Geçtiğimiz hafta içerisinde bir arkadaşım, gençlerin içinde bulunduğu durumu sorgulayan bir yazıma cevaben, bir yazı paylaştı. Yazıda gençler içinde bulundukları bunalım ve sıkıntılardan daha çok büyükleri suçlayarak, zaman şartları içerisinde gençlerin sorumluluklarını yerine getirdiğini, asıl büyüklerin kendilerini sorgulaması gerektiğini anlatıyordu.

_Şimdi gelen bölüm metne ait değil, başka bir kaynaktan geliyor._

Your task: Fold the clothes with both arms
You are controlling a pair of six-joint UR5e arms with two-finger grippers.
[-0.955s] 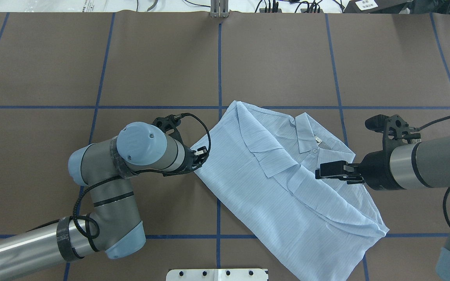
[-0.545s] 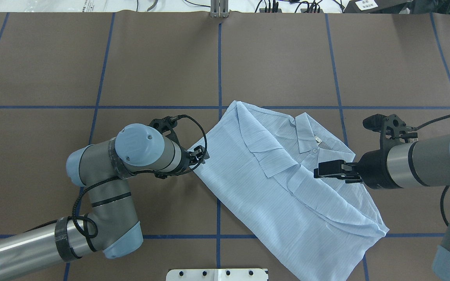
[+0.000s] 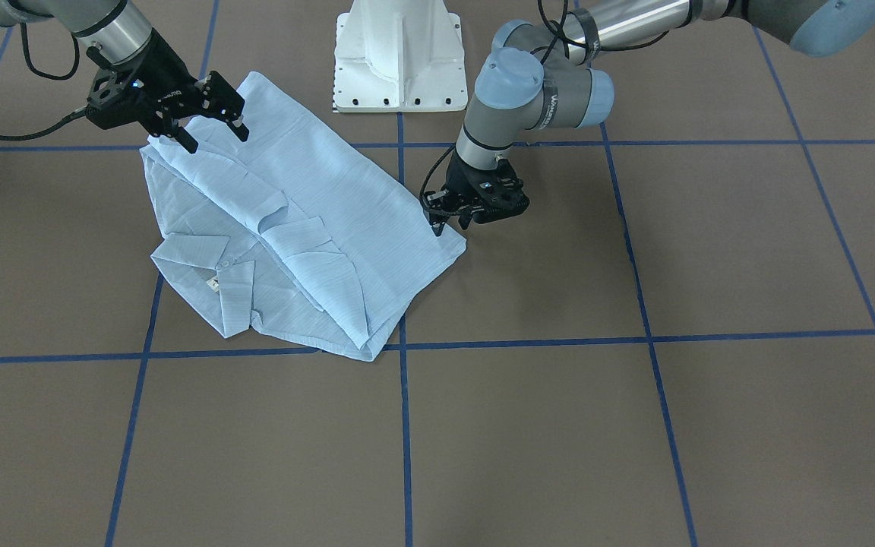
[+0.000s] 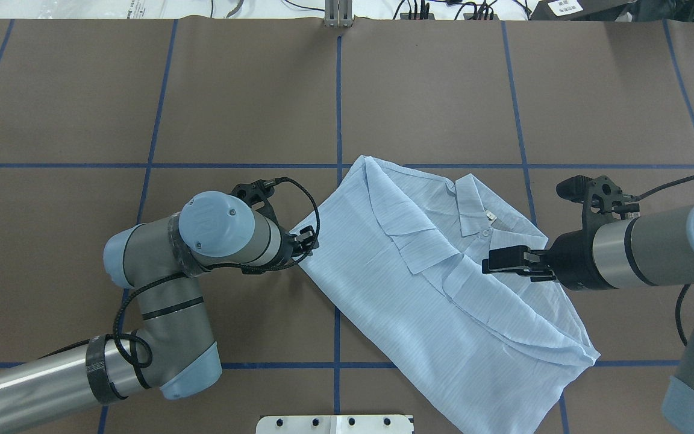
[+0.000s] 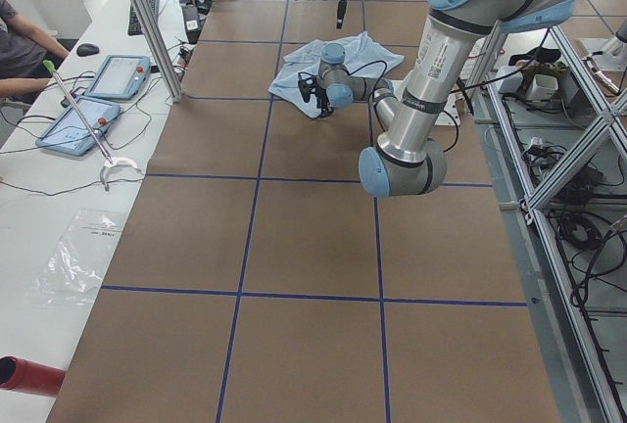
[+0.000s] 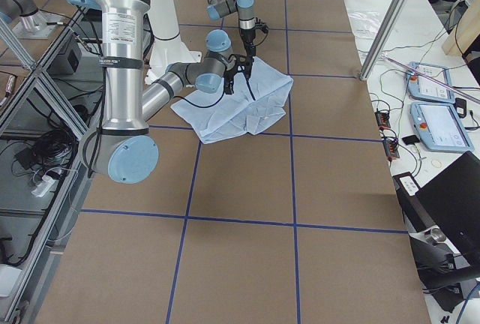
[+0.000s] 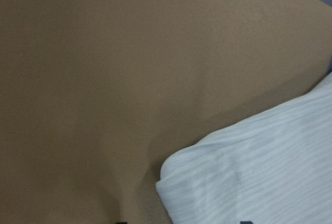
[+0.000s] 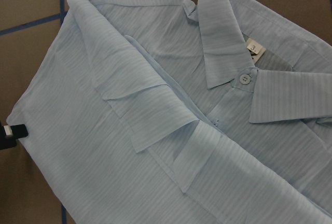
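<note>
My shirt (image 4: 443, 289) lies flat on the table (image 4: 232, 90), a brown top w/ blue tape lines (image 4: 338, 108). It's on my side of the table, mostly R of the ctr line, one end reaching back toward my base (image 3: 399, 53). It's part-folded: sleeve flaps (image 4: 419, 241) are laid over the front, and the collar (image 4: 472, 202) is at the far R end. The neck label (image 8: 255, 47) shows inside the collar, w/ a white button (image 8: 244, 79) just below it.

L gripper (image 4: 309, 238) sits low at the shirt's L corner, wrist bent down. Jaws are apart: my L wrist cam has the rounded cloth corner lying btwn the two tips, which only just peek in at the bottom edge. It isn't closed on the cloth. Can't tell if either tip touches fabric.

R gripper (image 3: 213, 135) is over the shirt's R side, near the shoulder & the collar, pointing across toward the L one. Jaws are wide, nothing in them. Can't tell if the tips touch cloth. Its cam looks down on the collar, button & sleeve flaps, & catches one L finger (image 8: 13, 129) at the shirt's far edge.
</note>
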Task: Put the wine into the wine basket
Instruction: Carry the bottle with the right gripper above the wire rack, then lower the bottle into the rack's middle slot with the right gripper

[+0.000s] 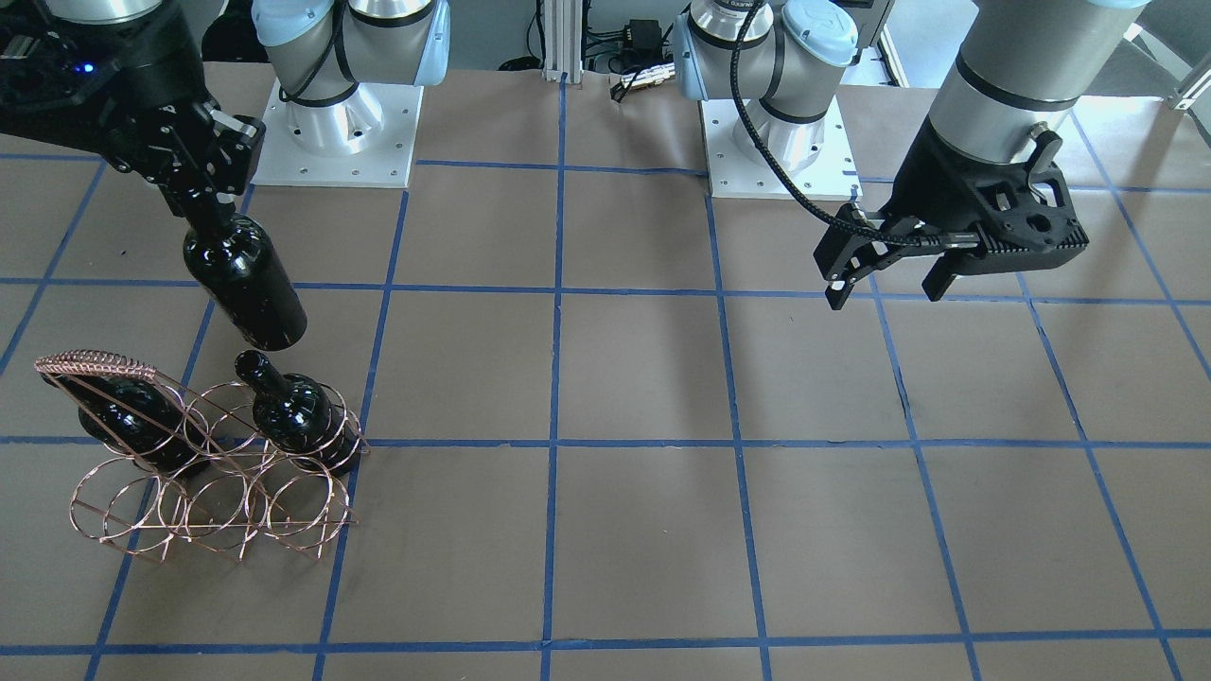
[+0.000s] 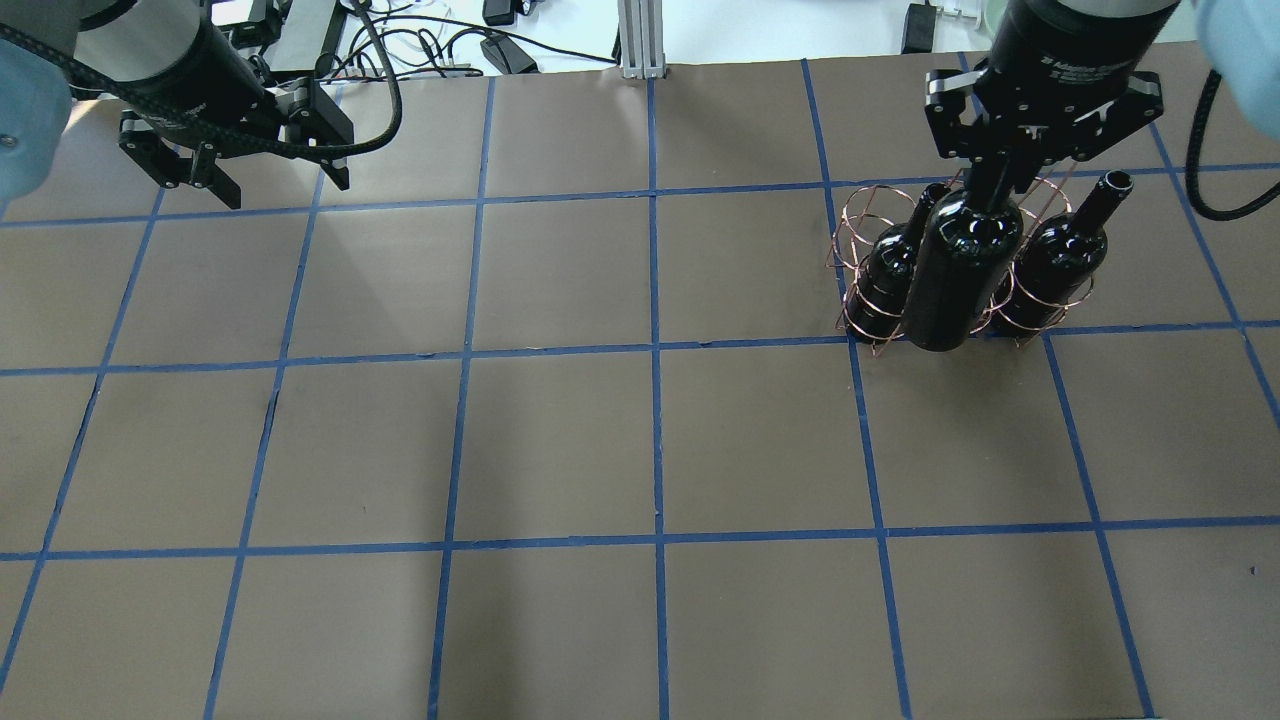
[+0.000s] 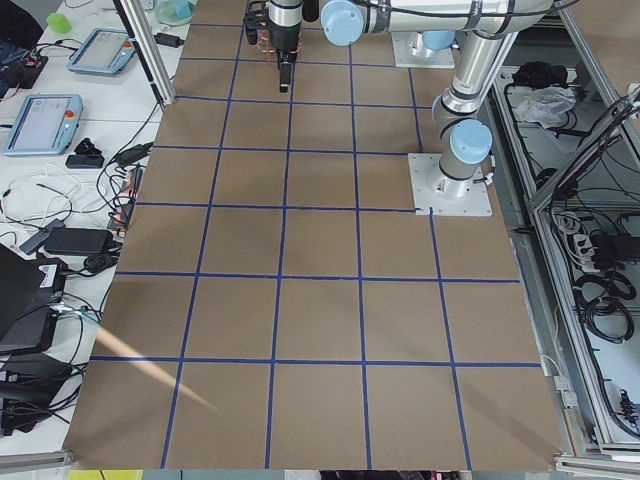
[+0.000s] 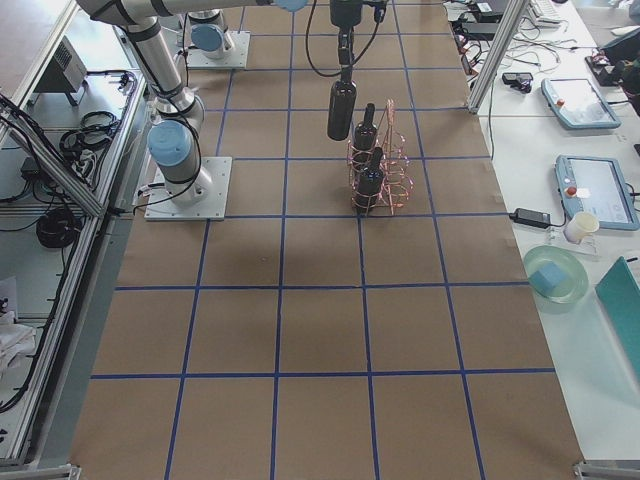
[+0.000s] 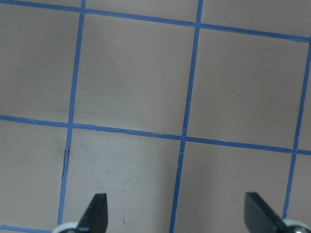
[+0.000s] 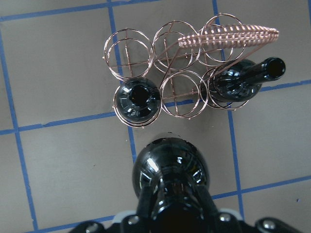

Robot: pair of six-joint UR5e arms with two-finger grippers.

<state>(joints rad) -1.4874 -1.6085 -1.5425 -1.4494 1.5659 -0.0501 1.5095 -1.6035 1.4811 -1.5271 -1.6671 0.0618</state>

Yazının son bölümünden kısa bir alıntı yapıp, sonra da değerlendirmemi yapmak istiyorum. Şöyle diyor genç kardeşimiz bize: “ Sizler dedelerinizin emanetine sahip çıksaydınız, bizde yarınları emanet olarak kabul ederdik belki. Ama şu durumda hiç emanet alacak durumumuz yok. Kusura bakmayın! Geçmişini unuttuduğunuz bir nesle, gelecekten ödev veremezsiniz. Bu yüzden aranızda “ Yeni nesil şöyle, yeni nesil böyle “ diye konuşup durmayı bırakın. “Senin yaşında Fatih İstanbul’u feth etti diyerek!” demogoji de yapmayın. Evet, 21 yaşındayım ama Fatih’in İstanbul’u feth ettiği yaşta değilim. Benim babam da 2. Murat değil, hocam da Akşemsettin değil. Zaten İstanbul’da artık Fatih’in fethettiği İstanbul değil”

Tam üç gündür bu yazıyı dönüp dönüp okuyorum. Galiba çocuklar haklı, çünkü bu toplum onları bu hale getirdi.

Anne ve baba, okulda öğretmen, camide hoca, ustalara, medya, aydınlar… Hepimiz bu çocuklardan sorumluyduk.

EMEK VERMEDEN ÜRÜN ALINMAZ

Bu ülkeden nesilleri heba ediyoruz gibi geliyor bana, çünkü sadece akademik başarıyı baz alıyor ve değer veriyoruz.

Bunu fark eden kimi vakıf ve dernekler önemli görevler düşüyor. Gerçi onlar da ciddi manada güven kaybına uğradılar.

Ama yine de içlerinde samimi olanlar var, işte bu samimi vakıf,dernek ve cemiyetlerin daha fazla çalışması gerekiyor. Bu arada hemen belirteyim, bu sivil toplum örgütleri de kontral altına alınmalı, bu genel kanaat…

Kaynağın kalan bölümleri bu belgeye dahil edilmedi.